- Opening Delimiter -
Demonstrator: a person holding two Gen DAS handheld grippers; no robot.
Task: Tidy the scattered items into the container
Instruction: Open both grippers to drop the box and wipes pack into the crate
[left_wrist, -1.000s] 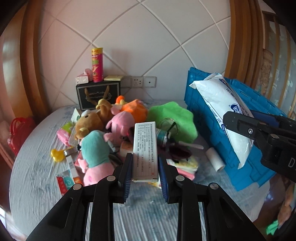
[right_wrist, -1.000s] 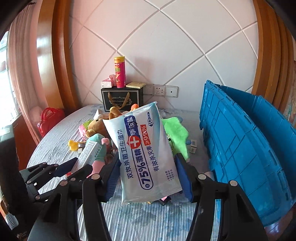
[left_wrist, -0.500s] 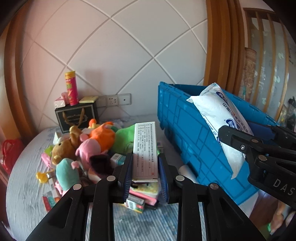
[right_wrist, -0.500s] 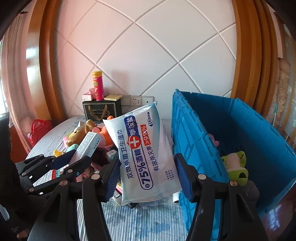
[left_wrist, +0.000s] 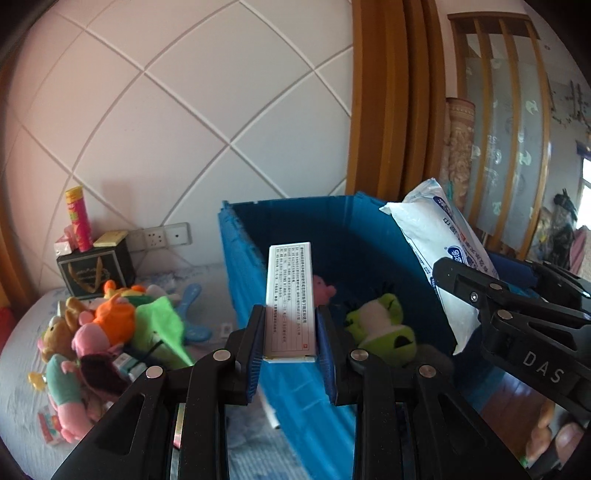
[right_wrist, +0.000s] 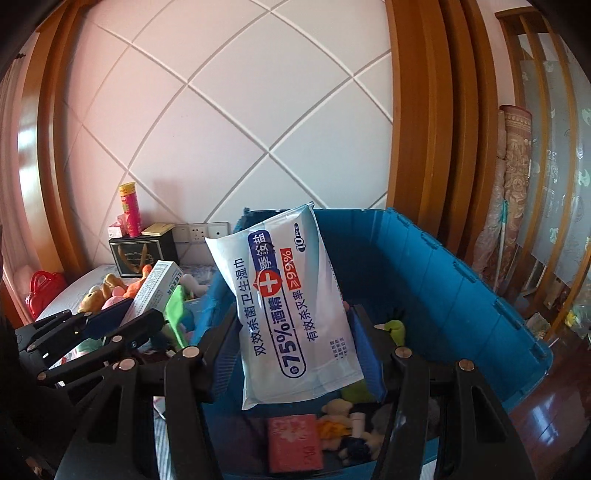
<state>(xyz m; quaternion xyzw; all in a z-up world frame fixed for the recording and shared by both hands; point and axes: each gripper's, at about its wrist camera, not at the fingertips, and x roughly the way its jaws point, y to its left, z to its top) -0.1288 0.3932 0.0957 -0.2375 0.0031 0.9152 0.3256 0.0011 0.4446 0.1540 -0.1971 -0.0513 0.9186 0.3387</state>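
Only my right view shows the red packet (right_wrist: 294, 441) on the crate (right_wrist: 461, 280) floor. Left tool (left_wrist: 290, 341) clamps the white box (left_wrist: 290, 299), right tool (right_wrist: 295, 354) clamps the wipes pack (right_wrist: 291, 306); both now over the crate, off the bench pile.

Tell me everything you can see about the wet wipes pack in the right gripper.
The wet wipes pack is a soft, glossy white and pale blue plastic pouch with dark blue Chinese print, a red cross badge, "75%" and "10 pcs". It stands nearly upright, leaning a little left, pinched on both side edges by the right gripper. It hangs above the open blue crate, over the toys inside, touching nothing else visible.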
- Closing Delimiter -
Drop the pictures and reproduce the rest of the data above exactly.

Demonstrator: a person holding two Gen DAS handheld grippers; no robot.
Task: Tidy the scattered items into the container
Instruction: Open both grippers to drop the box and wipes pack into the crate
[left_wrist, -1.000s] 
[right_wrist, -1.000s] 
[left_wrist, -0.500s] 
[right_wrist, -0.500s] 
[left_wrist, +0.000s] 
[right_wrist, +0.000s] 
<state>(xyz m; quaternion xyzw; all in a z-up world frame fixed for the recording and shared by both hands; point and axes: each gripper's, at about its wrist camera, not at the fingertips, and x roughly the way its jaws point, y to its left, z to its top) -0.1288 0.3932 0.0957 -0.2375 0.0031 0.9152 0.3256 0.0011 0.4446 0.1540 -0.1971 -0.0513 0.9186 0.3387</state>
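Only my right view shows the red packet (right_wrist: 294, 441) on the crate (right_wrist: 461, 280) floor. Left tool (left_wrist: 290, 341) clamps the white box (left_wrist: 290, 299), right tool (right_wrist: 295, 354) clamps the wipes pack (right_wrist: 291, 306); both now over the crate, off the bench pile.

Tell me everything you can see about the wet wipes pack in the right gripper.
The wet wipes pack is a soft, glossy white and pale blue plastic pouch with dark blue Chinese print, a red cross badge, "75%" and "10 pcs". It stands nearly upright, leaning a little left, pinched on both side edges by the right gripper. It hangs above the open blue crate, over the toys inside, touching nothing else visible.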

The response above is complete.